• Your assignment
Write out the opening lines of the data word for word, up to and including the line with "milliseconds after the", and leave every picture and every later line out.

• Recorded data

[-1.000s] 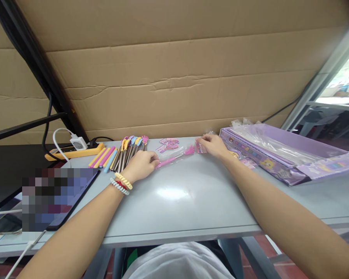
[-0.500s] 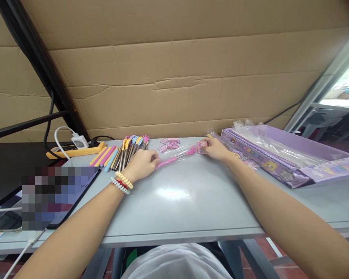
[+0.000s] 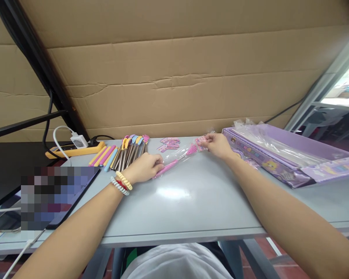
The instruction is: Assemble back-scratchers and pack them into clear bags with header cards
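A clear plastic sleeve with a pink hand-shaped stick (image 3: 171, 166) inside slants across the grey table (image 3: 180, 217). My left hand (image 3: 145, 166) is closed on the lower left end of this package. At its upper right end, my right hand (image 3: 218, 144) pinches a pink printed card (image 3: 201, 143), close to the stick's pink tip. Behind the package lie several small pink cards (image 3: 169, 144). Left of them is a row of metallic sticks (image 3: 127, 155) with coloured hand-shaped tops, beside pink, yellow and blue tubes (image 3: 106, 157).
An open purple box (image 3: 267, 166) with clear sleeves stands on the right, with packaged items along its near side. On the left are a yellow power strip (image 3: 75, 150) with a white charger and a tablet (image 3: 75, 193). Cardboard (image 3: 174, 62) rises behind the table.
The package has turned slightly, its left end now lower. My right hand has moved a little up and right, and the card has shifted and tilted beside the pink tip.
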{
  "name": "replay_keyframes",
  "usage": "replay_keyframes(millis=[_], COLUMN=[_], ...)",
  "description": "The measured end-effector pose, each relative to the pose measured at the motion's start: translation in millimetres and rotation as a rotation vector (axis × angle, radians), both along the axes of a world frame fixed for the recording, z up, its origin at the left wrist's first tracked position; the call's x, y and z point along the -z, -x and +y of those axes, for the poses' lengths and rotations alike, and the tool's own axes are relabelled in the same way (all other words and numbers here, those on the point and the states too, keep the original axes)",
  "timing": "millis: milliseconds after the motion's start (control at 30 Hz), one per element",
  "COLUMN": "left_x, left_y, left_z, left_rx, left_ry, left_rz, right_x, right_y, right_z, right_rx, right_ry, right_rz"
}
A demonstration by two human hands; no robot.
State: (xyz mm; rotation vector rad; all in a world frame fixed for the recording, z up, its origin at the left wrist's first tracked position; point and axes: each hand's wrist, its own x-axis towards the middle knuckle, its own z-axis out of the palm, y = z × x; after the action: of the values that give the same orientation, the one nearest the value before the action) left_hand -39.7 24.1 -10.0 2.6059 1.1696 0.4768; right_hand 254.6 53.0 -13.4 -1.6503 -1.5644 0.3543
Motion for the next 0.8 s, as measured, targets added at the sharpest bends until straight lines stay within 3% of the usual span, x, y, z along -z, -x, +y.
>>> replay_keyframes(millis=[133, 233, 333, 433, 567, 633, 700, 800], left_x=[1.3, 0.5, -0.8, -0.6, 1.7, 3.5, 5.6, 7.9], left_y=[-5.6, -9.5, -12.1, -13.6, -16.7, -20.0, -23.9, -28.3], left_z=[-2.1, -4.3, -5.6, -4.7, -3.4, -4.3, -6.1, -8.6], left_rx=[-0.058, -0.137, -0.221, -0.307, -0.375, -0.344, -0.278, -0.161], left_ry=[-0.02, -0.1, -0.137, -0.127, -0.109, -0.084, -0.038, 0.057], left_rz=[-0.083, -0.221, -0.398, -0.573, -0.721, -0.762, -0.785, -0.777], right_x=[3.8, 3.3, 1.1, 2.2, 9.8, 13.8, 16.7, 17.9], right_y=[2.7, 1.3, 7.3, 30.8, 77.4, 94.6, 102.6, 100.1], right_z=[4.3, 8.3, 6.0, -7.0, -33.5, -43.7, -48.6, -47.5], right_rx=[0.073, 0.175, 0.198, -0.011, -0.554, -0.733, -0.794, -0.769], right_ry=[-0.208, -0.464, -0.609, -0.602, -0.43, -0.296, -0.263, -0.306], right_rz=[-0.075, -0.073, -0.083, -0.109, -0.128, -0.085, -0.067, -0.086])
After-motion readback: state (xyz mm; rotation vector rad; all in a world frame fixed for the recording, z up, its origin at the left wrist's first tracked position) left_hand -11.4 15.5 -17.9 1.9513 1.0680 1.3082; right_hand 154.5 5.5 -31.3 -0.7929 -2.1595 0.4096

• Solution to this task
[-1.000s] 
[-0.500s] 
[+0.000s] 
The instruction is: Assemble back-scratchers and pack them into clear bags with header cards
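A clear plastic sleeve with a pink hand-shaped stick (image 3: 171, 166) inside slants across the grey table (image 3: 180, 217). My left hand (image 3: 145, 166) is closed on the lower left end of this package. At its upper right end, my right hand (image 3: 218, 144) pinches a pink printed card (image 3: 201, 143), close to the stick's pink tip. Behind the package lie several small pink cards (image 3: 169, 144). Left of them is a row of metallic sticks (image 3: 127, 155) with coloured hand-shaped tops, beside pink, yellow and blue tubes (image 3: 106, 157).
An open purple box (image 3: 267, 166) with clear sleeves stands on the right, with packaged items along its near side. On the left are a yellow power strip (image 3: 75, 150) with a white charger and a tablet (image 3: 75, 193). Cardboard (image 3: 174, 62) rises behind the table.
The package has turned slightly, its left end now lower. My right hand has moved a little up and right, and the card has shifted and tilted beside the pink tip.
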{
  "name": "replay_keyframes",
  "usage": "replay_keyframes(millis=[_], COLUMN=[_], ...)",
  "description": "The measured end-effector pose, each relative to the pose measured at the motion's start: translation in millimetres and rotation as a rotation vector (axis × angle, radians), both along the axes of a world frame fixed for the recording, z up, its origin at the left wrist's first tracked position; the call's x, y and z point along the -z, -x and +y of those axes, for the poses' lengths and rotations alike, and the tool's own axes are relabelled in the same way (all other words and numbers here, those on the point and the states too, keep the original axes)",
  "timing": "millis: milliseconds after the motion's start (control at 30 Hz), one per element",

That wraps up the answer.